• _TASK STATEMENT_
Exactly and only the lines below from the one containing "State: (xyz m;" down to the one containing "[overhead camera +" are wanted, both included; please exclude every picture.

• _DATA FOR PROCESSING_
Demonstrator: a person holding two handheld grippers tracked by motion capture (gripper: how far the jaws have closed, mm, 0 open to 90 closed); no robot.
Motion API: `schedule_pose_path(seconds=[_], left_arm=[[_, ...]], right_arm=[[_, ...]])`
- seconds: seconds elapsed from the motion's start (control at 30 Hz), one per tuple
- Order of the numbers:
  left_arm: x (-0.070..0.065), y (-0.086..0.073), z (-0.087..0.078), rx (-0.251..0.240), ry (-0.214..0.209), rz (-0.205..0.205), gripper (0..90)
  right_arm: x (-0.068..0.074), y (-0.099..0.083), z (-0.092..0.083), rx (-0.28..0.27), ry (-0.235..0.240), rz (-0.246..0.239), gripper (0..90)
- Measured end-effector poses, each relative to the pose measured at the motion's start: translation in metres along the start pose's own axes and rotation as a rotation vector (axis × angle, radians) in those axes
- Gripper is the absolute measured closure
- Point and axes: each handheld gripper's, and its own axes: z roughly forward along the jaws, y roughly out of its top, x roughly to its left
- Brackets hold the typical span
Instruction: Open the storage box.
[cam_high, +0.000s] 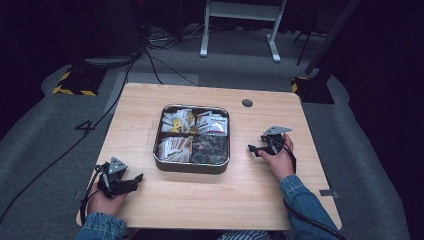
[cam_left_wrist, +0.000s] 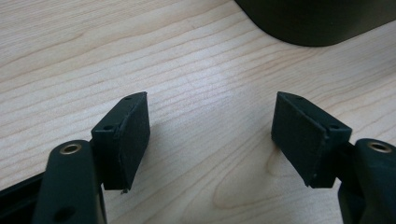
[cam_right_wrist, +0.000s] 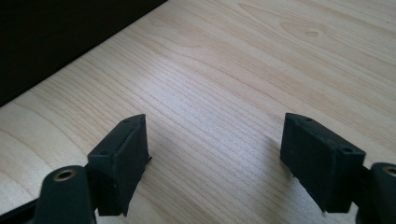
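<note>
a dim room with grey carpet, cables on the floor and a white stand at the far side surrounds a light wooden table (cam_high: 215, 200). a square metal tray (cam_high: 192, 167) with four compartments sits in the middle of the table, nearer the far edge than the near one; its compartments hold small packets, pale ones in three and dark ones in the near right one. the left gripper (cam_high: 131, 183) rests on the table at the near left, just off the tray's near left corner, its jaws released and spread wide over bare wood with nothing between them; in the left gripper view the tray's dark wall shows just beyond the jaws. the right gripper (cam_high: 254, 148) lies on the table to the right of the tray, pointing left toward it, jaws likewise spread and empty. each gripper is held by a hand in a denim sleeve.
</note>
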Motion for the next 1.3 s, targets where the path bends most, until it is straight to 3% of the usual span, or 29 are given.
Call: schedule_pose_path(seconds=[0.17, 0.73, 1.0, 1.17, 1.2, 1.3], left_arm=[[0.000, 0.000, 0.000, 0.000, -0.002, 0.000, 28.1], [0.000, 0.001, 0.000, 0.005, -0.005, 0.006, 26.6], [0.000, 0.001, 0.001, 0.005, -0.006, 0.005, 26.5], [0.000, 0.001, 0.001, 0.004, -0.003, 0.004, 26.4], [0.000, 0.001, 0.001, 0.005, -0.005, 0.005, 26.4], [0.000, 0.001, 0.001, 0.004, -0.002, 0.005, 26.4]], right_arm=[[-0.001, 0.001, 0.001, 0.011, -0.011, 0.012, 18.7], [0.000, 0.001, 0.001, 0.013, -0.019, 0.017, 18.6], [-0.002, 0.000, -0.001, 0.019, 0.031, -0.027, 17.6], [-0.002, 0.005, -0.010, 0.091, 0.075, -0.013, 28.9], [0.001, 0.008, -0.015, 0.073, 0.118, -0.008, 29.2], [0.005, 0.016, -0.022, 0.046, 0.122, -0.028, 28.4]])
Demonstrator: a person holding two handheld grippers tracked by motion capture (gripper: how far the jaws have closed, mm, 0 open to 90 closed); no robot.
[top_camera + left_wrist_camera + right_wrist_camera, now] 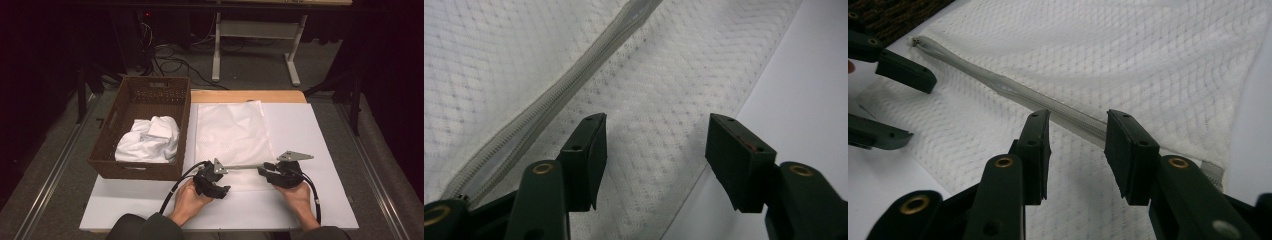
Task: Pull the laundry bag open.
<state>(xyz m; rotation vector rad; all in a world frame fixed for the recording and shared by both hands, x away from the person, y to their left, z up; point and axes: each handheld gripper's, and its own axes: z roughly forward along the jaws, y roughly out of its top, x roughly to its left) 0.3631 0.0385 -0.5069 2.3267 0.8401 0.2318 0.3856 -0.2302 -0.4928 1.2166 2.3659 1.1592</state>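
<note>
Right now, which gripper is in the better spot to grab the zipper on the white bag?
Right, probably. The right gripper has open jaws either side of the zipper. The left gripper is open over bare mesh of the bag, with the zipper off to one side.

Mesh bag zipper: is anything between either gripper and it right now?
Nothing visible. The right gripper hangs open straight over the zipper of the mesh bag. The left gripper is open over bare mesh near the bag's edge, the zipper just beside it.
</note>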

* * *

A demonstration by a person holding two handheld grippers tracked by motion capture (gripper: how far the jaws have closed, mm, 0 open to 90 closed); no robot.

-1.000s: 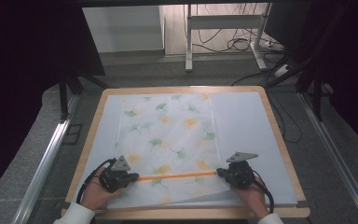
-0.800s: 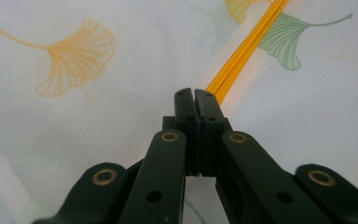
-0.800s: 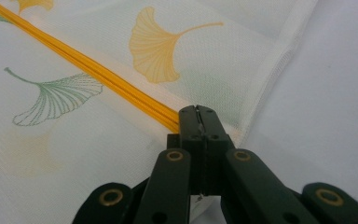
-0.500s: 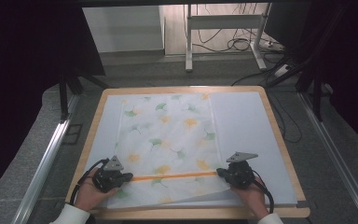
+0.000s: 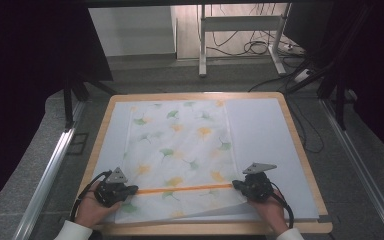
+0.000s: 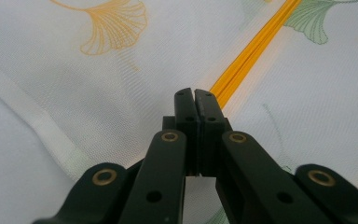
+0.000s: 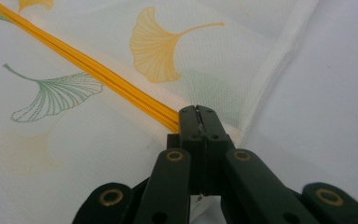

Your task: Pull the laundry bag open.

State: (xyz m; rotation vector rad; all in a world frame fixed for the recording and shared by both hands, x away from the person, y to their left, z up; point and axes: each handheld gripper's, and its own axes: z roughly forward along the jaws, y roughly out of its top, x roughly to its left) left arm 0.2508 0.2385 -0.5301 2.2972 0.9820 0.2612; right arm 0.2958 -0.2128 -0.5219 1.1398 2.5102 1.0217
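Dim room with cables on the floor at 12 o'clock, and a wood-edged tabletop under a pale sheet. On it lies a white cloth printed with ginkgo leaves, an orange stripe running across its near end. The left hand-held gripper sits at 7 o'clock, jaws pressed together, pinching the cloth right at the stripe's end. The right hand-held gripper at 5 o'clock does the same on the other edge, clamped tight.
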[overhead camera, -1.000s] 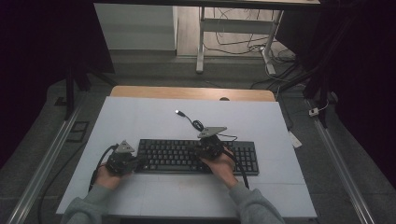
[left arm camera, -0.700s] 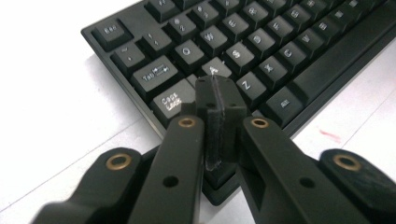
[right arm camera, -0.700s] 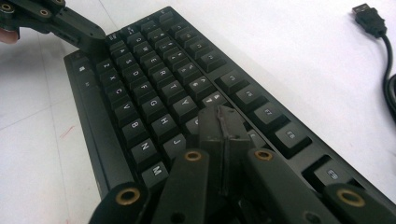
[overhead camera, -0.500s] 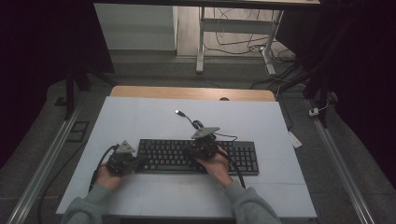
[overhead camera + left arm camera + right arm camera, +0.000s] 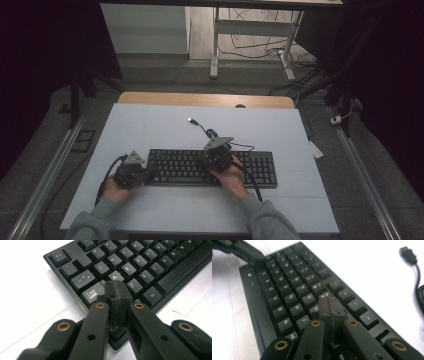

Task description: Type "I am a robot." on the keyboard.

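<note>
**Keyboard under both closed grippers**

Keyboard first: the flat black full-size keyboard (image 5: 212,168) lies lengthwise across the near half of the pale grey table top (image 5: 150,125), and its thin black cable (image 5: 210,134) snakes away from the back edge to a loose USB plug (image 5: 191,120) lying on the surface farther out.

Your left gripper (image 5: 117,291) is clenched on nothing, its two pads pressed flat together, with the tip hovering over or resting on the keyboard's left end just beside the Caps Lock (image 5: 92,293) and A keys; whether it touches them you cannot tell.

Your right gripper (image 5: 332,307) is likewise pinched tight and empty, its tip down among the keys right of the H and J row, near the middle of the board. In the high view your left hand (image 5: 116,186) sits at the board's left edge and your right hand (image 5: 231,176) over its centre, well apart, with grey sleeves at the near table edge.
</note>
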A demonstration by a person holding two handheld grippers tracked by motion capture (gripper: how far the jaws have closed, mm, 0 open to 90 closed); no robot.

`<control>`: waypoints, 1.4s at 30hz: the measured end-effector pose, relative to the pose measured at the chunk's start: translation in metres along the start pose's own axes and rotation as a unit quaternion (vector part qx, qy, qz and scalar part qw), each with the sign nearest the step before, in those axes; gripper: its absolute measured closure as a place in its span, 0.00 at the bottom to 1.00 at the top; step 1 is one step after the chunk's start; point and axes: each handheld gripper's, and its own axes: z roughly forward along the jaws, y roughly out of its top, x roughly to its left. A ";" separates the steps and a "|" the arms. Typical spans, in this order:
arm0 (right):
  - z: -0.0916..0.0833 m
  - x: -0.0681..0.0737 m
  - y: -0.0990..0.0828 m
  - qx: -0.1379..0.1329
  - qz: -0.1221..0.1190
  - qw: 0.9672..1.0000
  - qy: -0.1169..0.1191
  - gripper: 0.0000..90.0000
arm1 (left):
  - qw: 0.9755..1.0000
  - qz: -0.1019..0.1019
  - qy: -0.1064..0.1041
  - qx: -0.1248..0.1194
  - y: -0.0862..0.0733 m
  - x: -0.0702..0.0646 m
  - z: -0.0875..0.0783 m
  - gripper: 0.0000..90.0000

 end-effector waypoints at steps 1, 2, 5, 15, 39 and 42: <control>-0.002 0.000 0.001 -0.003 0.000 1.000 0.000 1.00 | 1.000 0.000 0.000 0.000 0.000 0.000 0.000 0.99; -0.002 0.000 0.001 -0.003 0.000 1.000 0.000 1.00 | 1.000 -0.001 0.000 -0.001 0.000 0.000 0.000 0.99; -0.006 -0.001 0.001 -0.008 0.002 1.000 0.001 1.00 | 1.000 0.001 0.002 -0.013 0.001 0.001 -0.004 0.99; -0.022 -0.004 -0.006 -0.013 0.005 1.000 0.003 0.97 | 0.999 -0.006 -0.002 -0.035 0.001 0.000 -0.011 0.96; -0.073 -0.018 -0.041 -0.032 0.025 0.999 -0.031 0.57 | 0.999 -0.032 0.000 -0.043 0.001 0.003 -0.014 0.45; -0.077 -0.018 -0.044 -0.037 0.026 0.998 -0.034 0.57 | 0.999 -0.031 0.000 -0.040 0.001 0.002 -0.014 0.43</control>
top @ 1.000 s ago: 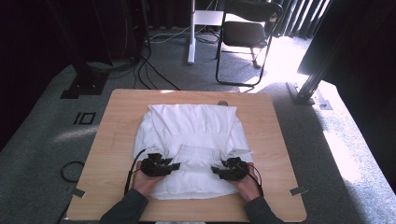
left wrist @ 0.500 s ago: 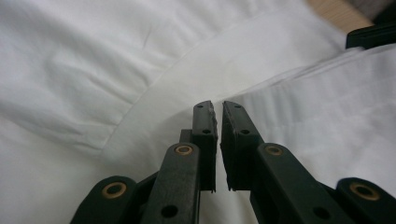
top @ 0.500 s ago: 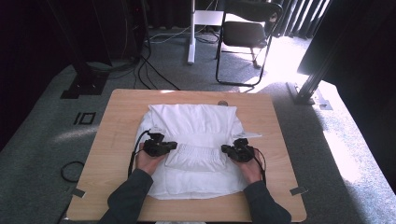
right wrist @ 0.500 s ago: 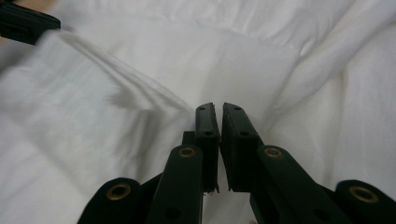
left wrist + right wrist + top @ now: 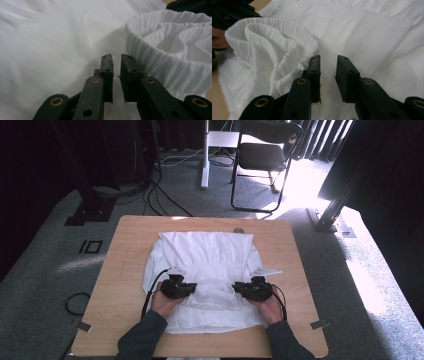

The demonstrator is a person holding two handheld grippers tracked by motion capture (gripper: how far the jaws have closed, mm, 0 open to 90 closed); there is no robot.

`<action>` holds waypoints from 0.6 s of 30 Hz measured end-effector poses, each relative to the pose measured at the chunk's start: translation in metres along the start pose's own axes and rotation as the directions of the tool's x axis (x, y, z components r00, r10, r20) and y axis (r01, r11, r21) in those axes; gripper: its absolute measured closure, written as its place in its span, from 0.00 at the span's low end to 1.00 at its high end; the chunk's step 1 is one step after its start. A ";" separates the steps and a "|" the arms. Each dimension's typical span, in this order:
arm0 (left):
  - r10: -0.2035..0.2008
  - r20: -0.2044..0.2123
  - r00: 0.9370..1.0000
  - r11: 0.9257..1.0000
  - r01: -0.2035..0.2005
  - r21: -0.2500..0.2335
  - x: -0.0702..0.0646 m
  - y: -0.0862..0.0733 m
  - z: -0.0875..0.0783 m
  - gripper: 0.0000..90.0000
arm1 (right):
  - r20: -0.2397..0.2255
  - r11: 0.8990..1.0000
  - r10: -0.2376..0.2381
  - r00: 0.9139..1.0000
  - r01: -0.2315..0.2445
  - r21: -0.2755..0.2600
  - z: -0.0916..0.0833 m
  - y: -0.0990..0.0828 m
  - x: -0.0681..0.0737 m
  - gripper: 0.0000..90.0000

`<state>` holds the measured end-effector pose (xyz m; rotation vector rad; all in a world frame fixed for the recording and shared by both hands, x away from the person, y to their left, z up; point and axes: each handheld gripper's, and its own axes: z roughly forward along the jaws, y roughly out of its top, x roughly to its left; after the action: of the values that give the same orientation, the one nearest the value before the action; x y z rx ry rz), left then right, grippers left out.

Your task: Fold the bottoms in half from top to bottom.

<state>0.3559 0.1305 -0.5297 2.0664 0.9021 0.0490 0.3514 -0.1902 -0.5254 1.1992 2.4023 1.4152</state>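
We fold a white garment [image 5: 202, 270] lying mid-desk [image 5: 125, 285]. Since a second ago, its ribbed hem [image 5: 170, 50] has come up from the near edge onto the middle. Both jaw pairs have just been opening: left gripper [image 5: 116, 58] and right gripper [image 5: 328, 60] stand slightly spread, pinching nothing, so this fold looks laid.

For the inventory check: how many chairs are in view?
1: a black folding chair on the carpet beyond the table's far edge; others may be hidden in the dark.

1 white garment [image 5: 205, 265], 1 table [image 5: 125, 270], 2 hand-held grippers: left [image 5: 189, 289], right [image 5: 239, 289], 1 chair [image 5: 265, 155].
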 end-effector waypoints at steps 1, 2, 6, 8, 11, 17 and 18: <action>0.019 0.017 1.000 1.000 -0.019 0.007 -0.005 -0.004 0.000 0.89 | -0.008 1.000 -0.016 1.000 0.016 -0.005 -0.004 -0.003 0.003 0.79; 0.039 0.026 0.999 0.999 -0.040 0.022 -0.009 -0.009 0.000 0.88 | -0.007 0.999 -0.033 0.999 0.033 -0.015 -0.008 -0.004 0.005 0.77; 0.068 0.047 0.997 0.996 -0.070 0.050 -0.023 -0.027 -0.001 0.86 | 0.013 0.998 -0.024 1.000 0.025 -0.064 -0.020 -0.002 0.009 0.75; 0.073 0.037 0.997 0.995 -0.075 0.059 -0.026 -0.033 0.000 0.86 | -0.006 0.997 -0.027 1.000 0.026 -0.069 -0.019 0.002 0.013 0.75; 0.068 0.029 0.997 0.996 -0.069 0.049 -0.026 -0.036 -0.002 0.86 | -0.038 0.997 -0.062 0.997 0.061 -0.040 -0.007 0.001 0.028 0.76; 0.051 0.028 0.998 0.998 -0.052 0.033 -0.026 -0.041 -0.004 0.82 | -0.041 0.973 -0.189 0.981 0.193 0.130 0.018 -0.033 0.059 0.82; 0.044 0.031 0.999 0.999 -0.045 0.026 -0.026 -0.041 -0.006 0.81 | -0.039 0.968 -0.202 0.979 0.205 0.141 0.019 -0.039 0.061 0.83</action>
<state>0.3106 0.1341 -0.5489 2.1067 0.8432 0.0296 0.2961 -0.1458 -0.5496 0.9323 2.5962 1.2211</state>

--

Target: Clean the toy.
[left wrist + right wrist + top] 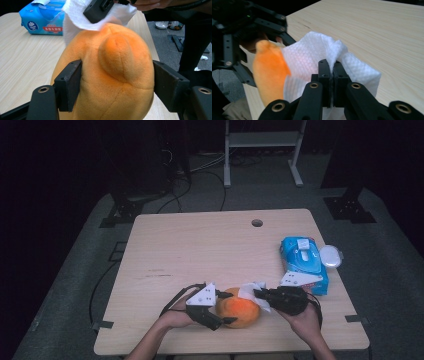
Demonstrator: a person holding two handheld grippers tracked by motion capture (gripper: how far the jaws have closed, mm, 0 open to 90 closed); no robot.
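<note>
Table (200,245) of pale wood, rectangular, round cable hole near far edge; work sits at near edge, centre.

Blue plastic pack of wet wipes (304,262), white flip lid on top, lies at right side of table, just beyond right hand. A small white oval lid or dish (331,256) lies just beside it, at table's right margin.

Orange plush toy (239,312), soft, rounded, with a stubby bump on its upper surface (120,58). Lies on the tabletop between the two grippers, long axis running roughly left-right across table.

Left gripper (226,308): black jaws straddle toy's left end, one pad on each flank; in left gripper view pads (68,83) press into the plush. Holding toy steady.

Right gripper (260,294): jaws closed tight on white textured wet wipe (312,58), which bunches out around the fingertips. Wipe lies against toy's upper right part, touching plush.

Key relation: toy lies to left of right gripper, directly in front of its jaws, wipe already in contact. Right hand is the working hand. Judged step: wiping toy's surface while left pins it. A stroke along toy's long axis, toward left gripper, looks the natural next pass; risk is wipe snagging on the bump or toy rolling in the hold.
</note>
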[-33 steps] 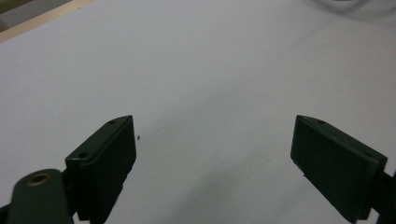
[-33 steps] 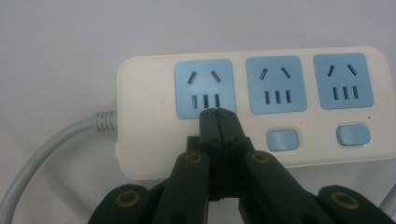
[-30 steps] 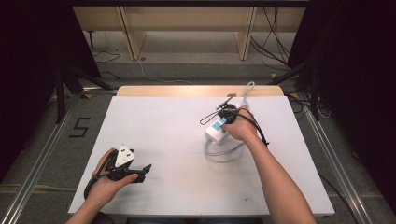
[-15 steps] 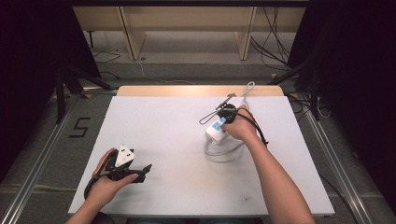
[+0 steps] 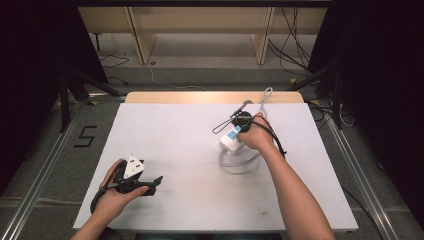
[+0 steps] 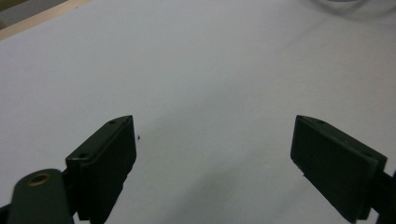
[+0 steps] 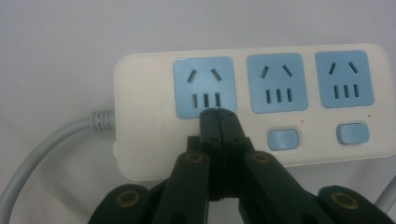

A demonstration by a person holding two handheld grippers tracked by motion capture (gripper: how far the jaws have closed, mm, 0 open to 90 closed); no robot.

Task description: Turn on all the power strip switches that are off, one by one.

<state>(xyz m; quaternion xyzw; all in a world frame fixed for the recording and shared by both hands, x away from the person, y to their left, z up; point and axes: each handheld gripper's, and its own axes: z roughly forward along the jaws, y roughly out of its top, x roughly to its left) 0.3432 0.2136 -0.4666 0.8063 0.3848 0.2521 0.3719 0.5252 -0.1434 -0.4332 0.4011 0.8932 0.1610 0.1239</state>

• _REPLY_
State: (xyz m; rotation vector rad; all in a world frame fixed for the recording and shared by both hands, x away from the person, y to their left, z up; point and axes: each handheld gripper's, and its own axes: z roughly forward along the jaws, y roughly out of its top, x roughly to its left) left arm 0.2508 0.2385 -0.5301 2.2972 0.9820 0.2612; right arm 0.2958 -0.2128 -0.5219 1.1398 2.5102 1.0217
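Dim room with cables on the floor at 12 o'clock, and a wood-edged tabletop under a pale sheet. On it lies a white cloth printed with ginkgo leaves, an orange stripe running across its near end. The left hand-held gripper sits at 7 o'clock, jaws pressed together, pinching the cloth right at the stripe's end. The right hand-held gripper at 5 o'clock does the same on the other edge, clamped tight.
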[overhead camera, -1.000s] 
[left arm camera, -0.700s] 
[right arm camera, -0.700s] 
[overhead camera, -0.500s] 
[overhead camera + left arm camera + right arm camera, +0.000s] 

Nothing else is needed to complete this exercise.